Doskonała diagnoza, tylko pacjent nie ten. :P
Przypominam, że teza główna brzmi, że backendowiec musi znać frontend, żeby zrobić dobry backend. Ja cały czas trzymam się tego tematu. I cały czas się z tym fundamentalnie nie zgadzam, bo to jest bzdura.
Żeby miało to sens, to należałoby sformułować: W organizacjach, które nie zatrudniają odpowiednich analityków ani specjalistów UX, i w projektach, których UI jest ściśle związane z backendem, wiedza na temat technologii frontendowych pozwala backendowcom być lepszymi analitykami. No i w sumie to nadal nie ma sensu (no chyba, że za trzy etaty płacą trzy pensje), ale jest przynajmniej zgodne z prawdą. :)

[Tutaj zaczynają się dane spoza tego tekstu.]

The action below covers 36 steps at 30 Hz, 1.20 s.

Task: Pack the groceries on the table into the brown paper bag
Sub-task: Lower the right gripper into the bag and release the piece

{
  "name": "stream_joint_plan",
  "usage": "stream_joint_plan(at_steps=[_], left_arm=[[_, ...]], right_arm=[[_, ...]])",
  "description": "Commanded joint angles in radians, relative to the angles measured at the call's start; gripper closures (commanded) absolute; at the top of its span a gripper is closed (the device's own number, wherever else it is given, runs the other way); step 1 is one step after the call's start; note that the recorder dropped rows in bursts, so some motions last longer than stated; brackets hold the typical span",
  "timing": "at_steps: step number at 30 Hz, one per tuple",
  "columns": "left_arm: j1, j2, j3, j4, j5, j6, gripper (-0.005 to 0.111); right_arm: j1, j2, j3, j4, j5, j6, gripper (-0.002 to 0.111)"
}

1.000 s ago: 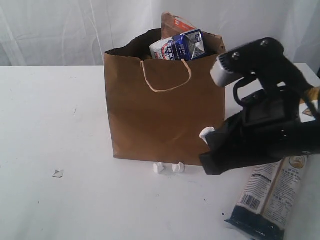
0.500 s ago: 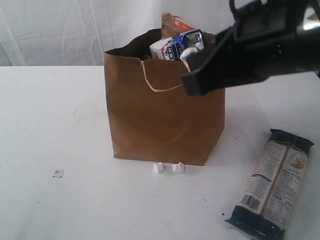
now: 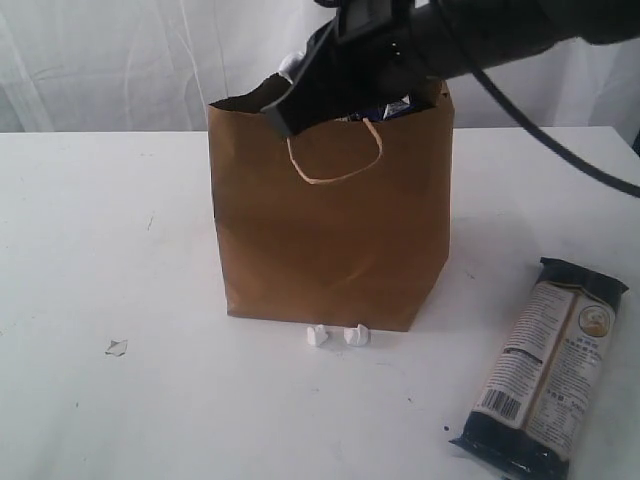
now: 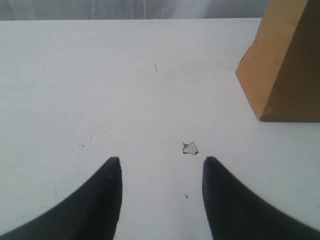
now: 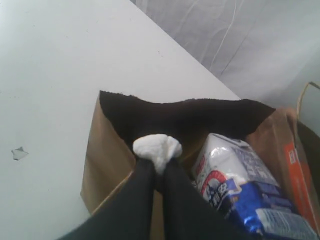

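My right gripper [image 5: 156, 167] has its fingers [image 5: 142, 185] pinched tight on a small white lump [image 5: 156, 147]. It hangs over the left part of the open mouth of the brown paper bag [image 3: 330, 240]. Just past the tips, inside the bag, the small blue-white carton [image 5: 235, 175] leans by the brown kraft pouch with orange label [image 5: 295, 155]. My left gripper [image 4: 160, 172] hovers low over the table [image 3: 100, 250], left of the bag, fingers apart with nothing between them. The long dark noodle packet [image 3: 545, 370] lies flat on the table, right of the bag and nearer. I judge it light, slick-wrapped, stiff along its length but brittle inside. I would take it across its narrow width near the middle, gently, so it neither snaps nor tips.
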Motion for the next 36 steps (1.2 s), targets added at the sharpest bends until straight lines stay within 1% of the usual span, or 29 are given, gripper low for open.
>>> stream_joint_plan(at_steps=[1, 8, 14, 15, 17, 19, 20, 23, 25, 31, 33, 36], left_arm=[[0.003, -0.004, 0.003, -0.007, 0.005, 0.003, 0.054], [0.003, -0.004, 0.003, -0.007, 0.005, 0.003, 0.054], [0.003, -0.004, 0.003, -0.007, 0.005, 0.003, 0.054], [0.003, -0.004, 0.003, -0.007, 0.005, 0.003, 0.054], [0.003, -0.004, 0.003, -0.007, 0.005, 0.003, 0.054], [0.003, -0.004, 0.003, -0.007, 0.005, 0.003, 0.054], [0.003, -0.004, 0.003, -0.007, 0.005, 0.003, 0.054], [0.003, -0.004, 0.003, -0.007, 0.005, 0.003, 0.054], [0.003, -0.004, 0.003, -0.007, 0.005, 0.003, 0.054], [0.003, -0.004, 0.003, -0.007, 0.005, 0.003, 0.054], [0.003, -0.004, 0.003, -0.007, 0.005, 0.003, 0.054], [0.003, -0.004, 0.003, -0.007, 0.005, 0.003, 0.054]], right_arm=[[0.000, 0.051, -0.054, -0.033, -0.014, -0.024, 0.108], [-0.004, 0.117, -0.106, -0.073, -0.020, -0.024, 0.108], [-0.028, 0.143, -0.106, -0.079, -0.016, 0.031, 0.107], [-0.031, 0.144, -0.106, -0.073, -0.021, 0.033, 0.104], [-0.031, 0.144, -0.106, -0.083, -0.030, 0.033, 0.096], [-0.031, 0.144, -0.106, -0.092, -0.030, 0.031, 0.084], [-0.031, 0.144, -0.106, -0.093, -0.030, 0.031, 0.076], [-0.031, 0.144, -0.106, -0.093, -0.027, 0.022, 0.061], [-0.031, 0.144, -0.106, -0.093, -0.029, 0.020, 0.059], [-0.031, 0.113, -0.106, -0.097, -0.021, 0.027, 0.059], [-0.031, 0.070, -0.096, -0.132, 0.018, 0.053, 0.059], [-0.031, -0.043, -0.026, -0.164, 0.113, 0.111, 0.059]])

Gdzie napisałem, że backend to wąska działka? Jeżeli piszesz jeden z 200 kawałków tego systemu, to wtedy jest to wąska działka.
Oczywiście, trzeba wiedzieć gdzie i po co jest używany nasz kawałek systemu. Tylko zupełnie nie wiem, jaki ma z tym związek znajomość technologii frontendowych.
Jeśli w banku mam napisać moduł, który ma cyklicznie codziennie o 8 rano pobierać kursy walut z NBP i wrzucić do jakiejś kafki czy service busa event z tymi danymi, aby można było prawidłowo obliczyć opłaty za przelewy zagraniczne, to muszę znać angulara, czy react wystarczy?
Odrobina abstrakcji i ból, jak ja się czepiam słówek to źle. Ok. masz rację UI to interface systemu z którym ma interakcję użytkownik (czyli CLI, tekstowe okienka, graficzne okienka, strona www, aplikacja mobilna, asystent głosowy czy guzik do włączenia inteligentnej żarówki).
To nie jest kwestia abstrakcji i słówek tylko meritum dyskusji. Rozmawiamy o frontendzie i backendzie, nie backendzie i backendzie.
Ale to oczywiste, że dzisiaj systemy robią więcej i dlatego są trudne, kiedyś robiły mniej, ale nie było tez iluś tam narzędzi wspomagających zapanowanie nad tą złożonością. Nie było też takiego zrozumienia architektury systemów, procesu wytwarzania oprogramowania, a stawiając nowy element trzeba było wstawić nowy serwer do lochu, zamiast dopisać linijkę w teraformie, czy innym helmie.
No właśnie, kiedyś nie było iluś narzędzi - o tym piszę od początku. Teraz jest więcej narzędzi, więcej technologii, i zamiast nauczyć się bazy, języka backendowego i frontendowego trzeba nauczyć się kilkunastu technologii backendu i okolic.
Nie przeczę, że teraz łatwiej jest tworzyć złożone systemy, tylko te systemy wciąż tworzone są przez wielu ludzi, tylko ich rozkład wiedzy się zmienia na bardziej wyspecjalizowany. I to jest naturalny proces zachodzący w każdej branży.